- What is required -
Reproduce exactly, from the data that follows, the line with "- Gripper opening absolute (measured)", the line with "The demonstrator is", and every line that lies between them.

Saved entries:
——————

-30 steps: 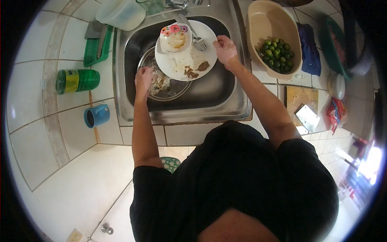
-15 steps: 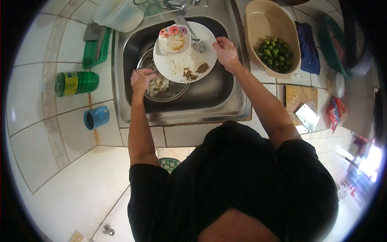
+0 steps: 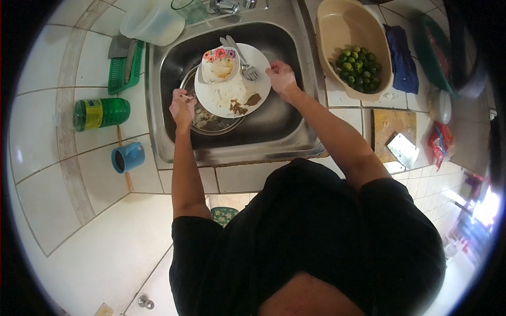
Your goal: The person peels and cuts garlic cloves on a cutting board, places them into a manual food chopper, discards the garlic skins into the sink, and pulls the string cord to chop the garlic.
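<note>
My right hand (image 3: 283,79) grips the right rim of a white plate (image 3: 216,99) over the sink. On the plate are a flowered dish (image 3: 219,69) with smears in it, a fork (image 3: 247,68) with another utensil beside it, and brown food scraps (image 3: 239,109). To the left, my left hand (image 3: 183,107) is closed, with its fingers bent together at the edge of a round metal basin (image 3: 226,127); what it holds, if anything, is too small to make out. Pale scraps (image 3: 203,117) lie in the basin, partly covered by the plate.
Around the steel sink (image 3: 247,155) are a plastic tub (image 3: 155,23), a green basket (image 3: 126,68), a green bottle (image 3: 101,113), a blue mug (image 3: 128,157), a beige basin (image 3: 345,18) of green fruits, a blue cloth (image 3: 401,59) and a cleaver (image 3: 403,151) on a board (image 3: 387,124).
The plate has moved down and slightly left with my right hand still on its rim. My left hand shifted around the basin's left edge, and its fingers have drawn together.
</note>
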A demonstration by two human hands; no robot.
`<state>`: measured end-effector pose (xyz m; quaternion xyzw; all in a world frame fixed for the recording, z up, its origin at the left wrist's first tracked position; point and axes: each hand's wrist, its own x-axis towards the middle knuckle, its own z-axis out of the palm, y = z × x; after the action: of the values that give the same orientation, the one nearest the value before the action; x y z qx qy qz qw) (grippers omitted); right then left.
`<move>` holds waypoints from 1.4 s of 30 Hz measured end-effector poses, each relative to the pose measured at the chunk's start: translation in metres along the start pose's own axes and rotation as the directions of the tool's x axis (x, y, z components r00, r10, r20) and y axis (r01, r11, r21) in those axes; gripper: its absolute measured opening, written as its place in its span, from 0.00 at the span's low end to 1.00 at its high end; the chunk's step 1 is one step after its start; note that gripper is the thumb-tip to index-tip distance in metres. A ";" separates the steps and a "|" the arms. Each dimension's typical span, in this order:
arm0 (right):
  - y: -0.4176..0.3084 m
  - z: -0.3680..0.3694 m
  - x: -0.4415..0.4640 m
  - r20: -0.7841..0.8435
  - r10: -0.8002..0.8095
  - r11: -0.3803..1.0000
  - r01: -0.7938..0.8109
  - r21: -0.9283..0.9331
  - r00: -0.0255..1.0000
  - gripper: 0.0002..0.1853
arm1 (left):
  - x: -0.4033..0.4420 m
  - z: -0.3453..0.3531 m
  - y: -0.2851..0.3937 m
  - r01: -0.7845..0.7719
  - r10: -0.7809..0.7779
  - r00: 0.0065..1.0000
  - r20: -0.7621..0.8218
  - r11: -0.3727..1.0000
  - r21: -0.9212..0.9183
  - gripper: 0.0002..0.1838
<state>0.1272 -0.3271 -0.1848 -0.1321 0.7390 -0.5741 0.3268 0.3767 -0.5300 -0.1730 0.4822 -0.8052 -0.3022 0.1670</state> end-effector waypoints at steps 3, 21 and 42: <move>0.010 0.009 0.001 -0.017 0.036 0.994 -0.037 -0.106 0.999 0.12 | 0.000 -0.005 0.005 0.090 -0.091 0.996 -0.012 0.992 -0.088 0.34; 0.006 -0.002 0.015 0.310 0.054 0.985 0.001 -0.173 0.949 0.27 | -0.007 -0.042 -0.003 0.292 -0.253 0.954 0.160 0.902 -0.319 0.20; -0.069 0.068 -0.062 0.645 -0.082 0.977 -0.065 0.201 0.759 0.32 | -0.040 -0.061 0.087 0.508 -0.037 0.837 0.546 0.426 -0.749 0.21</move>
<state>0.2045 -0.3644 -0.1088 -0.2909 0.5137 -0.5692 0.5723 0.3710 -0.4846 -0.0689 0.3718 -0.4577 -0.7946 0.1443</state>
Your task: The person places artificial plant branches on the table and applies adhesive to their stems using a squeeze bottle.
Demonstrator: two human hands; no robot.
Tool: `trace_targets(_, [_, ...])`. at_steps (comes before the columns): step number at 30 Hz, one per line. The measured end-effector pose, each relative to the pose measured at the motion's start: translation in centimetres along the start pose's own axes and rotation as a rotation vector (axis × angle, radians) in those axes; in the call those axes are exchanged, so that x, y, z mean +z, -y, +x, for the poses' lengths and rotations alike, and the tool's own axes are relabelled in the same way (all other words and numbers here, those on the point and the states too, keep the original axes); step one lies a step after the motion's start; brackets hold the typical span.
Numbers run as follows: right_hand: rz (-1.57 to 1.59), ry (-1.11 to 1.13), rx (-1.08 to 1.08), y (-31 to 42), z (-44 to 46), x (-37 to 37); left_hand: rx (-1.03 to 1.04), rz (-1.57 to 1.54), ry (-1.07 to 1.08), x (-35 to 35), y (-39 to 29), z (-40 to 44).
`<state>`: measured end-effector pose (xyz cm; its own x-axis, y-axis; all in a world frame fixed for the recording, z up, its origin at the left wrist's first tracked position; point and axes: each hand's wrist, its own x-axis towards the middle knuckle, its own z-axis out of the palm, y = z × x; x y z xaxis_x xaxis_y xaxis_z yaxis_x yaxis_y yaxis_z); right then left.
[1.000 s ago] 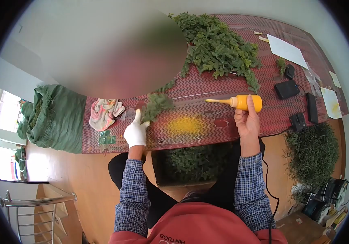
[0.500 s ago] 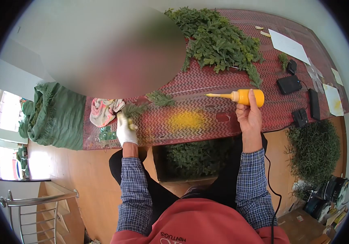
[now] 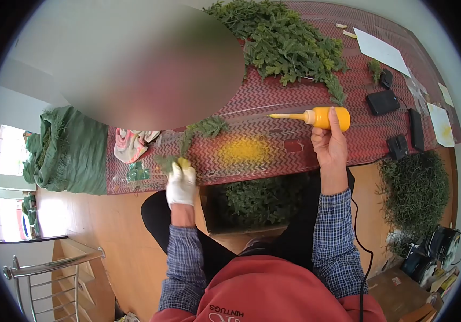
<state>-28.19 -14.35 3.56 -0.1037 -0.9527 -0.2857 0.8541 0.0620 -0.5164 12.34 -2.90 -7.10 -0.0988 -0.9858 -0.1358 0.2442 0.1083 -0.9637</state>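
My left hand (image 3: pixel 181 183) wears a white glove with yellow-stained fingertips. Its fingers are closed on a small green artificial sprig (image 3: pixel 165 163), blurred and partly hidden, just over the table's near edge. In my bare right hand (image 3: pixel 331 145) lies a yellow squeeze bottle (image 3: pixel 323 116), held sideways above the table with its long nozzle pointing left. Between the hands, a patch of yellow speckles (image 3: pixel 245 151) covers the patterned tabletop. Another sprig (image 3: pixel 210 126) rests beyond my left hand, beside a crumpled cloth (image 3: pixel 129 145).
A large heap of green sprigs (image 3: pixel 289 45) occupies the table's far side. To the right are black devices (image 3: pixel 383 102) with a cable and white paper sheets (image 3: pixel 379 49). Under the table edge sits a box of greenery (image 3: pixel 262 204). A green sack (image 3: pixel 75 150) stands left.
My left hand has moved right and toward me with the sprig, away from the cloth. My right hand still holds the bottle in nearly the same place. The view has shifted slightly.
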Motion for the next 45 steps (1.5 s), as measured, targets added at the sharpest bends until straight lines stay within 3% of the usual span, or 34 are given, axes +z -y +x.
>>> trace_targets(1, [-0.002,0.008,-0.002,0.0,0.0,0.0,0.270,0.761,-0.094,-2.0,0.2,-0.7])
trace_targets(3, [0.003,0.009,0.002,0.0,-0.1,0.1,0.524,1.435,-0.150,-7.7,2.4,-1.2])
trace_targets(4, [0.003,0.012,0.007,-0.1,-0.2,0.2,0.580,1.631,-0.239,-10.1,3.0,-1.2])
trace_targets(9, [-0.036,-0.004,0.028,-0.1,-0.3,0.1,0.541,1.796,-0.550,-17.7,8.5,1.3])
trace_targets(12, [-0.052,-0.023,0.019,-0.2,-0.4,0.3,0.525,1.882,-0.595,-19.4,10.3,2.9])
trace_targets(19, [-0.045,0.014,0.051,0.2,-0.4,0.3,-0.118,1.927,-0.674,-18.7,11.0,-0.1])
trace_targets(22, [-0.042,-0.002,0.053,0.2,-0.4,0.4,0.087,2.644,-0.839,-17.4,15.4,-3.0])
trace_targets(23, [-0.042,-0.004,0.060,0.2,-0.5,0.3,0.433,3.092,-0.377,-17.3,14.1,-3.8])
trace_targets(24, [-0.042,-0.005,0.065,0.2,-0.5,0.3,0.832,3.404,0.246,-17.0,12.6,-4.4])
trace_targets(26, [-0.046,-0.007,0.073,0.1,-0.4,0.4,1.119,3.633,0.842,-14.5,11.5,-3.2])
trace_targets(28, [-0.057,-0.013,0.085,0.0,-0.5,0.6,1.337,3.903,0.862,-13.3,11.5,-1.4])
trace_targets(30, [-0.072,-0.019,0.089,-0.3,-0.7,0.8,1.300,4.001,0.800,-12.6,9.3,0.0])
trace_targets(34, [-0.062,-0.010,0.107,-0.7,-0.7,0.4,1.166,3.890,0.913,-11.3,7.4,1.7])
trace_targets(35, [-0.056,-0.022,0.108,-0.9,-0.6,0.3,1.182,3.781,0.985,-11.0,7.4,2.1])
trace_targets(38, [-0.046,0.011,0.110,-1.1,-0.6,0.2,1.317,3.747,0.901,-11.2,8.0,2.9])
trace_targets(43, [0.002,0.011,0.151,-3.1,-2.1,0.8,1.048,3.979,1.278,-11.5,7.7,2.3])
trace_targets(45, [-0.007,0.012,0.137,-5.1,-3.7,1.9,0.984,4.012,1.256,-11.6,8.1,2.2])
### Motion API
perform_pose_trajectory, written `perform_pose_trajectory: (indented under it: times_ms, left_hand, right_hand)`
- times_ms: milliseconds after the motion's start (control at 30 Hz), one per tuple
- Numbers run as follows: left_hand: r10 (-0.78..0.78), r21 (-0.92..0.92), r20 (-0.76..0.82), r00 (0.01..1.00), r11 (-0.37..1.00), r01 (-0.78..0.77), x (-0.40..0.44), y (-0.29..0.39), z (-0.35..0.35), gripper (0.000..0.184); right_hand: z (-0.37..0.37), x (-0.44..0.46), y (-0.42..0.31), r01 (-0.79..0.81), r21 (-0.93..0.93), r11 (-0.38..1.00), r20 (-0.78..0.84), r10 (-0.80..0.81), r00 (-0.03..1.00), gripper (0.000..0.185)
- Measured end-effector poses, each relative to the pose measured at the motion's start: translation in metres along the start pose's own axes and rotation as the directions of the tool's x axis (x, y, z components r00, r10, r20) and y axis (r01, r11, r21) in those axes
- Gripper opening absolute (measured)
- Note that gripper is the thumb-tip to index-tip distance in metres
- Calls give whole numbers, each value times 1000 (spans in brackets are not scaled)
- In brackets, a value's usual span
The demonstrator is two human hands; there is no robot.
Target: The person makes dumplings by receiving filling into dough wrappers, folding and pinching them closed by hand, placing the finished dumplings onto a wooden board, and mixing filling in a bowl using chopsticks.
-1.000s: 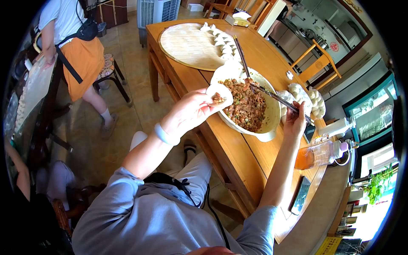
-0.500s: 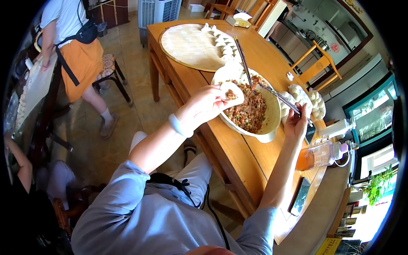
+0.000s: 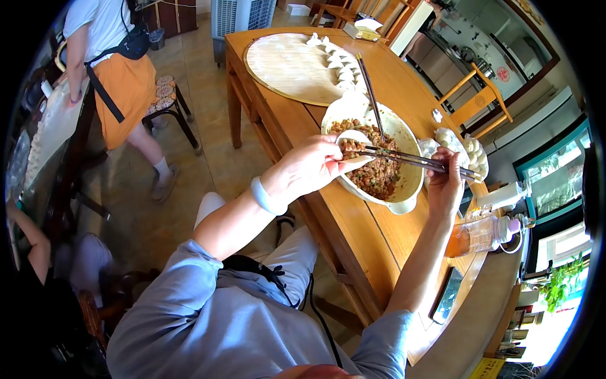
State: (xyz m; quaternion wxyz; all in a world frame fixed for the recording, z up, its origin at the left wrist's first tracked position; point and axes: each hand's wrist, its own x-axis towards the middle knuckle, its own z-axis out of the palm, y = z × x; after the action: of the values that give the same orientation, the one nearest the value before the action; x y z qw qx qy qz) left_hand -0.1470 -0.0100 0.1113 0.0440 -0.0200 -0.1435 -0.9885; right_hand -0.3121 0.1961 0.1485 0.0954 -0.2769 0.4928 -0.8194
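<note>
My left hand [image 3: 309, 165] is closed on a round dumpling wrapper [image 3: 355, 163], holding it over the near left rim of a white bowl [image 3: 409, 201]. A lump of meat filling [image 3: 351, 146] lies on the wrapper. In my right hand [image 3: 445, 184] is a pair of dark chopsticks [image 3: 416, 160], fingers closed round them, with their tips touching the filling on the wrapper. Chopped meat filling [image 3: 379, 180] fills much of the bowl. A second pair of chopsticks [image 3: 371, 95] stands tilted in it, leaning on the far rim.
Several finished dumplings [image 3: 344, 72] line the right side of a round woven mat [image 3: 287, 66]. Plastic bags [image 3: 473, 155], a bottle of orange drink [image 3: 476, 237] and a phone [image 3: 447, 295] lie on the wooden table [image 3: 360, 221]. A person [image 3: 117, 76] stands at another table.
The chopsticks in my right hand have swung from the bowl's far side to the wrapper. More filling now sits on the wrapper. My left hand stays close to where it was.
</note>
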Motion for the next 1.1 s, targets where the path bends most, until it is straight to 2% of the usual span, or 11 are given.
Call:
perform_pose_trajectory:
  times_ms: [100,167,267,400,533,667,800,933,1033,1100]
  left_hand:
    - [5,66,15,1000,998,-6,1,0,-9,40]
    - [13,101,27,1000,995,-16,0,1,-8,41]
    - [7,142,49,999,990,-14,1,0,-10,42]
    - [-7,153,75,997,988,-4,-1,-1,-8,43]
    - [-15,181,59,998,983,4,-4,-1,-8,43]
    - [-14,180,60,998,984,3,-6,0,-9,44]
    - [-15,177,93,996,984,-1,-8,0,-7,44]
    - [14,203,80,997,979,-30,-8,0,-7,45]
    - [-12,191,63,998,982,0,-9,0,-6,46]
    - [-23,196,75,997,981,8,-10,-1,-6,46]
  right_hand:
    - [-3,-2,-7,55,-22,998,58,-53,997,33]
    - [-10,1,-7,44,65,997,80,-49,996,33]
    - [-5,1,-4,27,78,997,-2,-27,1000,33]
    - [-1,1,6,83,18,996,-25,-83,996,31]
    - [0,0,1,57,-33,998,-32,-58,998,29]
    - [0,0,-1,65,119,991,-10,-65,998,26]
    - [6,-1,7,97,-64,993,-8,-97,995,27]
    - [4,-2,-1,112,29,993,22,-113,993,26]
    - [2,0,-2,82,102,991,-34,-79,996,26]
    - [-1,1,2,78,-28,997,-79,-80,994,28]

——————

- Reply -
- Gripper opening absolute (measured)
- Note that gripper is the thumb-tip to index-tip distance in metres
- Calls give whole numbers, each value times 1000 (spans in brackets are not scaled)
- In brackets, a value's usual span
The demonstrator is two human hands; there is no robot.

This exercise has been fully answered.